There’s also the issue of consumers feeling the pinch. Financial pressures and economic challenges are top of mind, with 74% identifying rising costs as a major concern, and 55% feeling financially insecure.12
This is significantly impacting purchasing decisions, with value for money coming into focus, evidenced by sharp rises in online purchases during sales events. Click Frenzy – which centralises sales deals from a suite of suppliers - saw a 16.6% surge in annual growth from 2023 to 2024 in its sales events, followed by a jump in both Black Friday (11.4%) and Cyber Monday (7.9%) growth, and a more modest end of financial year sale increase (2.8%).13
This focus on value is also driving renewed popularity in the second-hand sales market, with the key trade occurring on online shopping platforms. In previous years, second-hand goods purchases increased in popularity as shoppers valued sustainability. However, in 2024 more than two-thirds of shoppers thought sustainable products were beyond the reach of their budget, with a quarter buying second-hand goods just to save money.14
Rather than seeing this active second-hand market as a threat to consumer spending – it is instead expected to boost household’s discretionary income because of the gains made from these sales. It can also make the upfront purchase price less daunting for those who plan from the outset to sell it on.

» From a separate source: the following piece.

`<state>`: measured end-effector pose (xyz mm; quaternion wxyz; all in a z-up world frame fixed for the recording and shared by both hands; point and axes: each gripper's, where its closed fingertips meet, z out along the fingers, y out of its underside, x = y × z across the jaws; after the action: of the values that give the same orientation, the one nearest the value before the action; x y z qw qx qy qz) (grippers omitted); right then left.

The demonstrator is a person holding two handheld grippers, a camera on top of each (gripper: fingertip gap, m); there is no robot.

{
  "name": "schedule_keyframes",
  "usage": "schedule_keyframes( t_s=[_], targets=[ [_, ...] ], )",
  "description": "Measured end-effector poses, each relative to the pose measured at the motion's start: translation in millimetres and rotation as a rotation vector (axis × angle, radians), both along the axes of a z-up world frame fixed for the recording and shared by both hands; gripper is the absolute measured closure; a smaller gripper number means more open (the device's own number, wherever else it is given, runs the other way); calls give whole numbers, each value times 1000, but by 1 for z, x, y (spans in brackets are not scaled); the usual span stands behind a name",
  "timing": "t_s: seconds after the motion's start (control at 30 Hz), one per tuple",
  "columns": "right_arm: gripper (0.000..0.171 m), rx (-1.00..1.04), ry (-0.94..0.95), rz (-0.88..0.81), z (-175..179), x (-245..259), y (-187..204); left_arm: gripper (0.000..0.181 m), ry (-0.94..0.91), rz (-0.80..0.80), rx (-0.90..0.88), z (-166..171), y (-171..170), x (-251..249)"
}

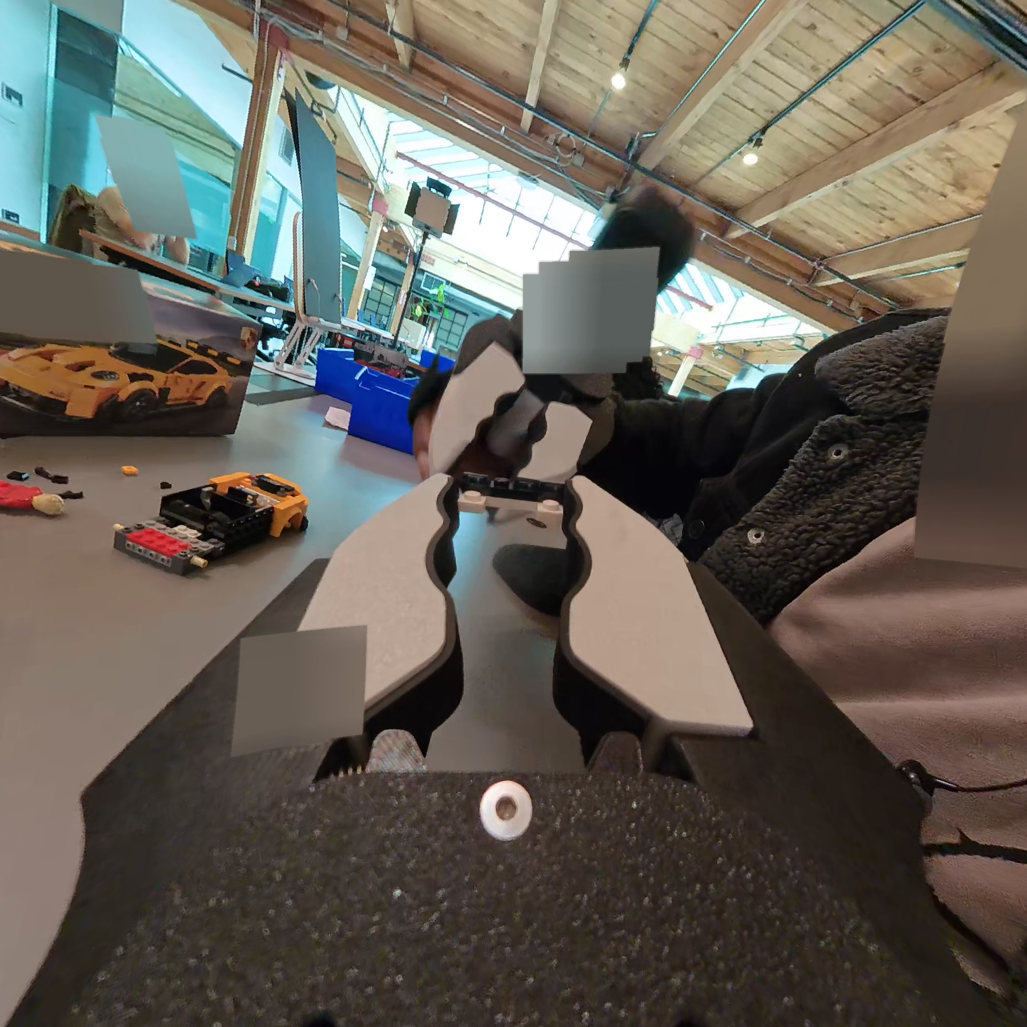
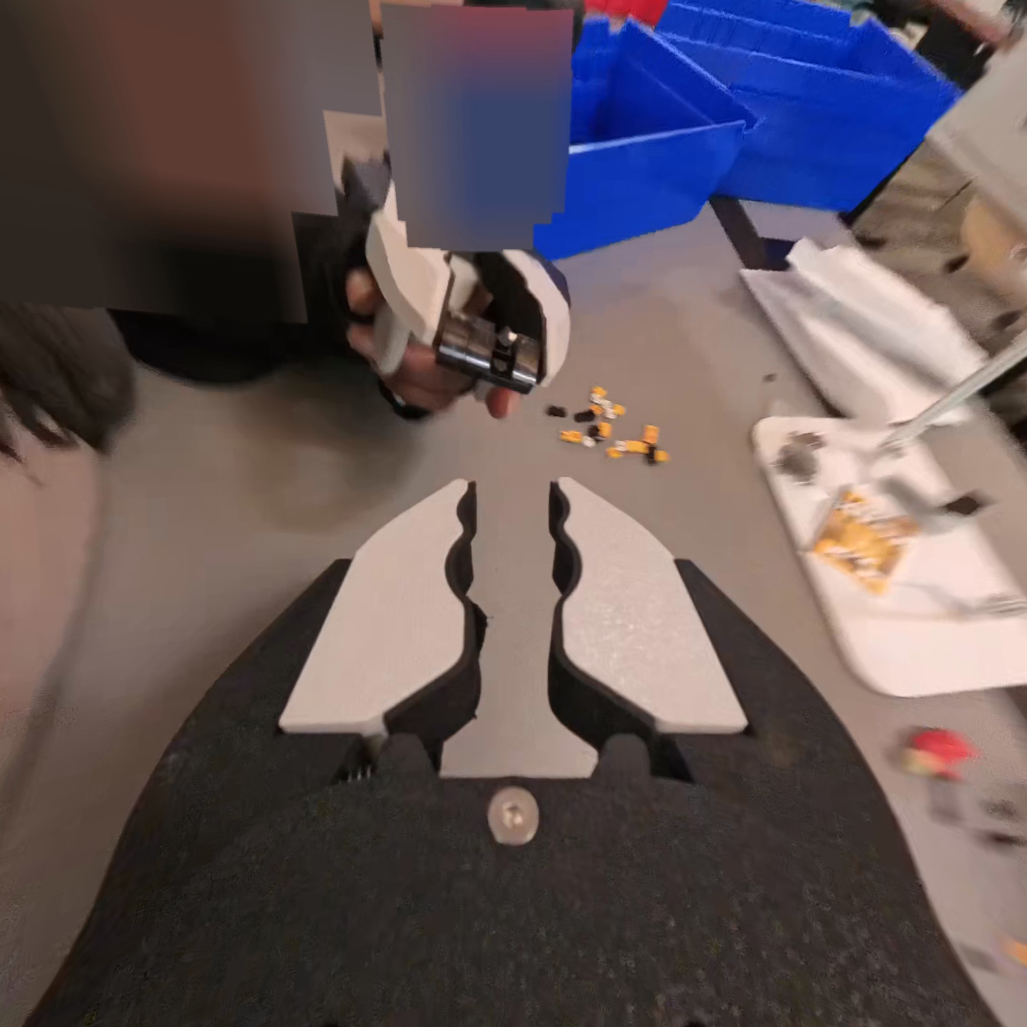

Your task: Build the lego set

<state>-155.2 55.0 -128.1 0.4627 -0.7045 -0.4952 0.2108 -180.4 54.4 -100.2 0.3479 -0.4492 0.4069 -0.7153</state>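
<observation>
The left gripper (image 1: 511,494) clamps a small black-and-white subassembly (image 1: 508,496) above the table (image 1: 166,639), the right gripper (image 2: 512,489) hangs empty and parted, while the half-built car (image 1: 214,519) at left and loose bricks (image 2: 611,430) suggest much building remains.

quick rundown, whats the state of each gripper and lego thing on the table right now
left gripper: shut on a black and white lego piece, held above the table
right gripper: open, empty
lego car: partly built, resting on the grey table
loose orange and black pieces: scattered, unattached
blue bins: open-topped
lego box: standing upright
</observation>
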Motion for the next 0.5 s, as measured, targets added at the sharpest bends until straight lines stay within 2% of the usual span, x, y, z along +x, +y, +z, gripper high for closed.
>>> schedule_keyframes(
  t_s=[0.03,0.13,0.2,0.3,0.5],
  targets=[
    [146,-84,111,-18,0,-6,-2,146,-13,4,3,1,0,-1],
    [144,-432,507,15,13,-23,-12,146,-41,14,26,4,-1,-1],
    [146,-617,687,40,20,-28,-11,146,-39,22,56,3,-4,0],
    [149,-689,745,76,25,-33,-12,146,-19,44,123,-1,-7,3],
    [152,-614,659,72,28,-31,-9,146,45,130,265,-7,-5,6]
  ],
)
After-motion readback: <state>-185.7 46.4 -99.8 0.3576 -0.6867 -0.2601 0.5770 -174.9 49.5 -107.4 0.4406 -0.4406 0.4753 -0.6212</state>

Consumers’ search for value is also spilling over into choices around how we spend our leisure time. While Australians continue to prioritise holidays, they are choosing more affordable ones and spending less on meals, tours and entertainment while they’re away.15
The data hints at a trend of Australians investing in themselves, not only with holidays, but also in recreation and self-care. Consumers are committed to enhancing their well-being, with 50% planning to consume more fresh produce and 30% aiming to reduce alcohol intake.16
Recreational goods account for the largest growth in retail sales with 11.1% year on year growth as of June 2025, with the stand out supplies in this sector being camping, fishing and outdoor recreational goods. This supports the idea that we’re investing in more affordable outdoor lifestyle holidays.

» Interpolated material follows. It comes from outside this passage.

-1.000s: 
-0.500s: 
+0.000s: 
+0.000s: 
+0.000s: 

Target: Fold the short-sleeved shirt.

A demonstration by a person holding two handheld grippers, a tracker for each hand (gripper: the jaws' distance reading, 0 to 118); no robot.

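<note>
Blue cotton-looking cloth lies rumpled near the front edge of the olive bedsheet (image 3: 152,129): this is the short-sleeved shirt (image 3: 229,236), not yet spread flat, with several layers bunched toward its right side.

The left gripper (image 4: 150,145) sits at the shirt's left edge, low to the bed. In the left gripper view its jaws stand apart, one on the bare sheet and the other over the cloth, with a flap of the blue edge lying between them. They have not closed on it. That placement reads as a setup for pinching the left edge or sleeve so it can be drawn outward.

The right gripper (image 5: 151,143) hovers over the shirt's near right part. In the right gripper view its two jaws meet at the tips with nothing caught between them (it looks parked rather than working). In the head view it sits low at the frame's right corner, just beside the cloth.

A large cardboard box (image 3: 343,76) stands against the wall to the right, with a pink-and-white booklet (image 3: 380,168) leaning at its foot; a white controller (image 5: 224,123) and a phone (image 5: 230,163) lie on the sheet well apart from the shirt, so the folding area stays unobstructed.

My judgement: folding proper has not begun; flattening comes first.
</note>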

In line with wellness and self-care, the research shows Australians are spending 4.5% less on alcohol across the year, while the pharmacy and cosmetics subgroup is the second highest growth area with 9.5% year on year growth. While this might suggest a trend in health and wellness, when coupled with further findings that one third of the cosmetic and pharmaceutical spend is on products like type 2 diabetes medication GLP-1 being used for weight loss, we question if the market is more preoccupied with looking healthier than being healthier.17 And despite Australians planning to be healthier, takeaway food has seen a 6% year on year growth and while takeaway alcohol sales have fallen, there’s a rise in liquor purchases in cafes and restaurants.

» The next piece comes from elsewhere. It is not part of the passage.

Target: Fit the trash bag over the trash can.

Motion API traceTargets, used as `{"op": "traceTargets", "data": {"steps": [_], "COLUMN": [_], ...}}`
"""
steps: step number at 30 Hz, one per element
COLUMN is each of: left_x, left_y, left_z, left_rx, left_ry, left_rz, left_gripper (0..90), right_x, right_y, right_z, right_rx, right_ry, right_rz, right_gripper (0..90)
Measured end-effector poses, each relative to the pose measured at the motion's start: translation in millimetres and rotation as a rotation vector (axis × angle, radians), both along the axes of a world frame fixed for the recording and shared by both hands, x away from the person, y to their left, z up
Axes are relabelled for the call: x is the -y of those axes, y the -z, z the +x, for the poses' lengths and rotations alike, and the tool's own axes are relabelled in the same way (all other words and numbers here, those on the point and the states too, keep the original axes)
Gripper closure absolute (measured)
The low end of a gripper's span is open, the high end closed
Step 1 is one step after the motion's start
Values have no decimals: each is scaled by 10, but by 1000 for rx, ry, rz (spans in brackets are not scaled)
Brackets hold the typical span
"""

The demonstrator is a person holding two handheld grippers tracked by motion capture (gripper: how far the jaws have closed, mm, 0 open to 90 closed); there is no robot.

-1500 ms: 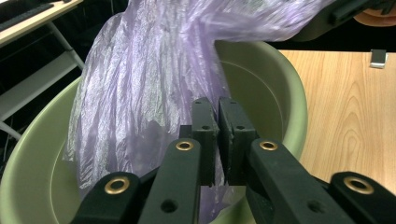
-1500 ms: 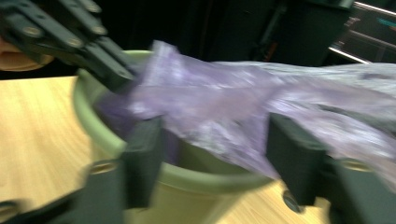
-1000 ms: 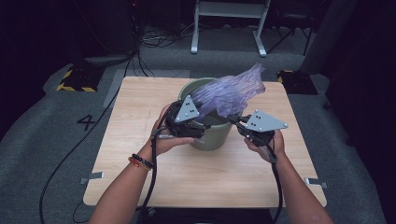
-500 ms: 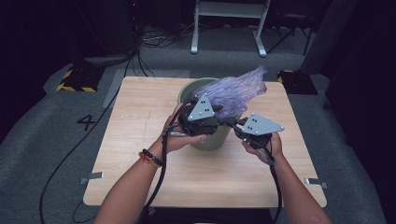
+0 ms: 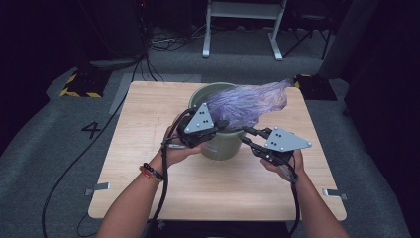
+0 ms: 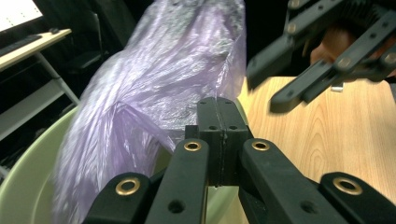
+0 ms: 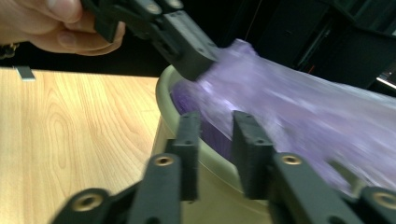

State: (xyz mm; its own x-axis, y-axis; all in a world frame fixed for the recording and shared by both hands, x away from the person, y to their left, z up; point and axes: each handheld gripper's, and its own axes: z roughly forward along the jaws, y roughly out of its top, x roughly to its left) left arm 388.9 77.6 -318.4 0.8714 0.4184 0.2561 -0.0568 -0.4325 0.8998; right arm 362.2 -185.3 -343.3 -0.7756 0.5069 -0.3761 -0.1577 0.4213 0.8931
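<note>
A crinkled purple plastic bag [image 5: 247,104] lies over the mouth of a green bucket [image 5: 220,146] in the middle of the wooden table [image 5: 148,114]. My left gripper [image 5: 223,124] is at the bucket's near rim. Its jaws have just been closing and now stand shut [image 6: 218,126] on the bag's film [image 6: 154,93]. My right gripper [image 5: 246,135] sits just right of it at the rim. Its jaws have just been opening and stand apart [image 7: 215,140], with the bucket rim [image 7: 166,93] and the blurred bag [image 7: 289,107] behind the gap and nothing pinched.
A white-legged stand [image 5: 242,25] and cables [image 5: 163,42] lie on the floor beyond the table. A yellow-black striped block [image 5: 79,84] sits at the back left. Bare tabletop extends left of and in front of the bucket.
The left gripper moved right onto the bag at the near rim and shut on it. The right gripper's jaws parted from the bag. The bag's raised end sank a little.
</note>
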Motion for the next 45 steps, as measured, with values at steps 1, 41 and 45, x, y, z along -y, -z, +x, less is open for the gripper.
{"op": "traceTargets", "data": {"steps": [1, 41, 45], "left_x": [-28, -334, -330], "left_y": [3, 203, 203], "left_z": [-7, -65, -62], "left_rx": [1, -44, -43], "left_ry": [-4, -48, -54], "left_rz": [-6, -50, -57], "left_gripper": [900, 899, 833], "right_x": [35, 694, 608], "right_y": [-8, -24, 7], "right_z": [-10, 168, 226], "right_rx": [-2, -2, 4], "right_ry": [9, 284, 267], "right_rz": [11, 67, 20], "right_gripper": [646, 382, 673]}}
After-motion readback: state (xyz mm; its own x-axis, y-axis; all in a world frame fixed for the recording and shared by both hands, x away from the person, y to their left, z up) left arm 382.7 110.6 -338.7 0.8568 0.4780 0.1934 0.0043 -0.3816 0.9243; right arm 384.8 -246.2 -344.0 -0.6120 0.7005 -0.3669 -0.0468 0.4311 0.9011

Gen Z has made a stand out step away from alcohol, with 20% now reporting they drink alcohol infrequently (less than once a month), up from 13.6% in 2001. And those who have never consumed a full glass of alcohol in that age group has more than doubled from 7.5% to 16.3% over the same timeframe. They attribute this to a desire for more inclusive social activities, rising costs, and a greater awareness of health risks and mental health impacts.18
This brings us back to the fork in the road. Consumers may consider the longer-term gift to self to be their savings instead of retail spending, and this is what they’ll weigh up over the coming 12 months as real income growth slows. It is not a zero-sum game between saving and retail spend, with a 1% drop in saving seen to improve retail spend as much as 2.5%, if staples spending stays the same.19 This is the wait and see.